From electrical measurements at the breakdown point during ESD testing of the LBG-CNTFET, we extract the resistance. By incorporating the Rthermal module into the aforementioned model, we simulate the low-resistance path formed after device breakdown. The proposed ESD hybrid model of CNTFET is shown in
Figure 6.
We use DC scanning current to simulate the current model established earlier by adding a thermal breakdown switch. The simulation results are shown in
Figure 7. The points are test data, and the three curves represent simulation data corresponding to simulation results under different gate voltages. When the power consumption of the circuit approaches the test value, the thermal breakdown switch is quickly triggered, instantly setting the original current path to a high resistance path and connecting a low resistance path in parallel to simulate the thermal breakdown process. From the simulation results, it can be seen that as the power consumption reaches the critical value, the current path undergoes significant changes, reflecting the failure process of CNTFET devices caused by thermal effects under ESD events. Especially when the power consumption exceeds the threshold, the voltage of the device drops sharply, exhibiting a hysteresis-like characteristic, which is consistent with the phenomenon observed in actual testing. By comparing simulation and test data, the effectiveness and accuracy of the established model in describing the thermal breakdown process of CNTFET can be verified.
Overall, our model is compact and data-calibrated, so it can cover the full bias window needed for device sweeps and ESD co-simulation without resorting to Non-Equilibrium Green’s Function (NEGF).
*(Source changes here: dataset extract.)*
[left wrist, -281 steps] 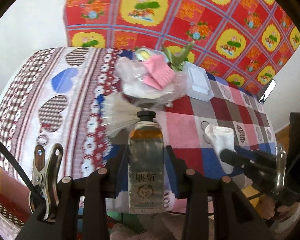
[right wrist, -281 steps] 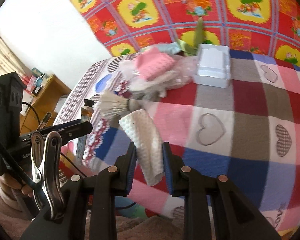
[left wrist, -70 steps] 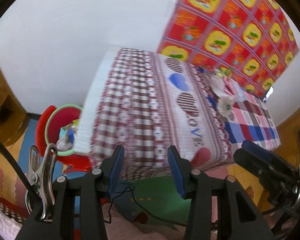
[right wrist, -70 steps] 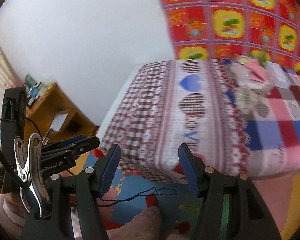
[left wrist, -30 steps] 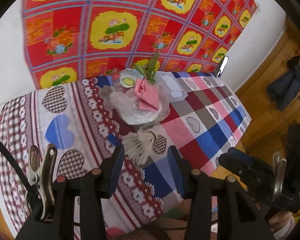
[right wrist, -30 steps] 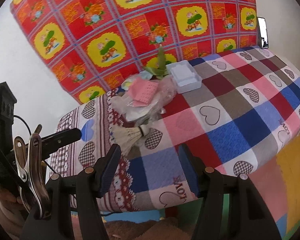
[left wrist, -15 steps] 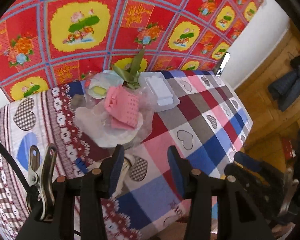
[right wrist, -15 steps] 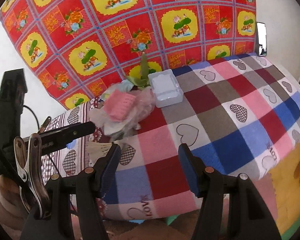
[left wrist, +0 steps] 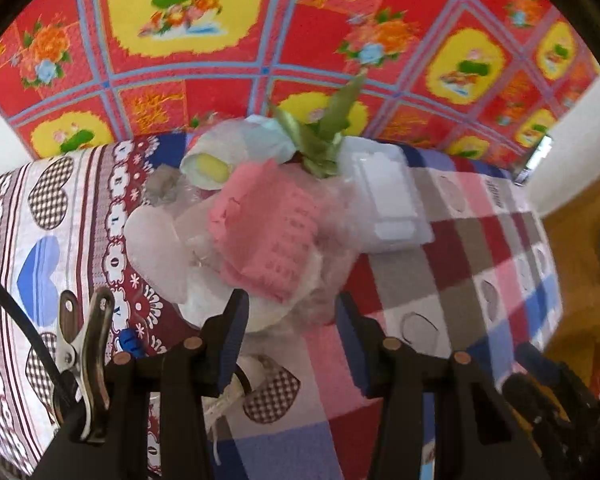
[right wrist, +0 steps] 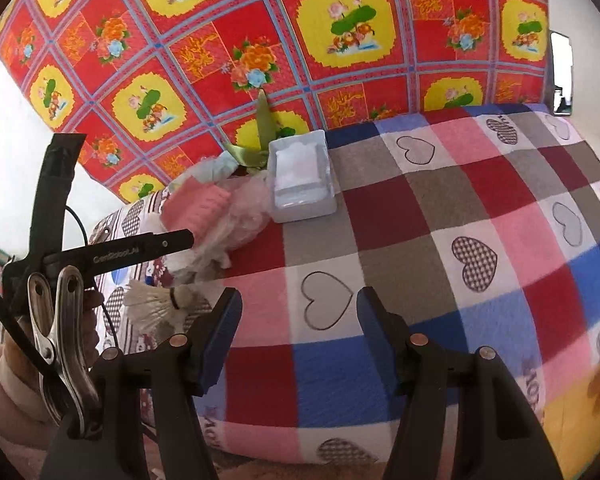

In thermionic current, we use a Landauer/virtual-source core: current is written at a virtual source with an inversion-charge term, contact/series resistances are de-embedded at the terminals, and a smooth transition links linear and velocity-limited behavior. In tunneling current, we add explicit high-field leakage using WKB-type SDT and BTBT expressions; the onset voltage is tied to drain-side band overlap, and the fitted parameter captures the gate control that enables or suppresses BTBT in LBG CNFET. For thermal breakdown, the electrical core is coupled to a behavioral hot-switch that triggers once a calibrated power threshold is reached.
However, this compact approach has limits: simplified tunneling barriers may miss detailed phonon-assisted pathways far from the fitted window, and the behavioral thermal switch compresses spatially non-uniform heating and stochastic damage into a single power/energy threshold, so it cannot perfectly capture device-to-device variability, duty-cycle effects, or multi-pulse endurance seen in CNT breakdown studies; ultra-short (<1 ns) or long DC stresses may require full transient electro-thermal or NEGF-based analysis.